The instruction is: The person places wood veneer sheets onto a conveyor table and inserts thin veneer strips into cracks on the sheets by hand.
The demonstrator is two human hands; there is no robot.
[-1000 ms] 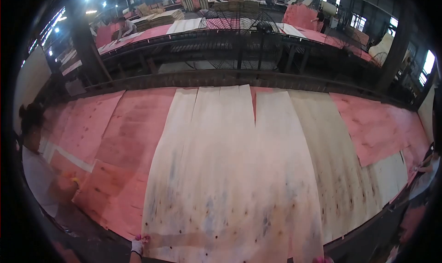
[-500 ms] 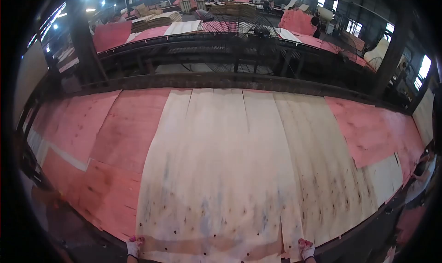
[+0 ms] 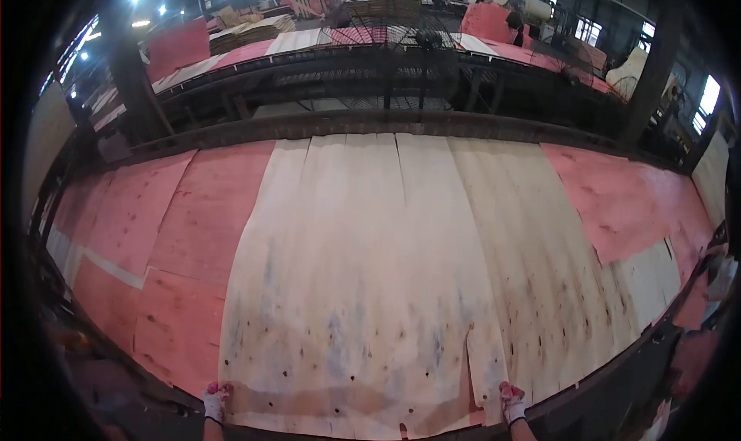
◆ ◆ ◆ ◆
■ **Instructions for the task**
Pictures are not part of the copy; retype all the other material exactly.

■ **Answer below**
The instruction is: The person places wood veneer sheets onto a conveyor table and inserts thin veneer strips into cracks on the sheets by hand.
The demonstrator is two human hands; there is no robot.
[-1000 ms] 
[-500 ms] 
[+0 ms] 

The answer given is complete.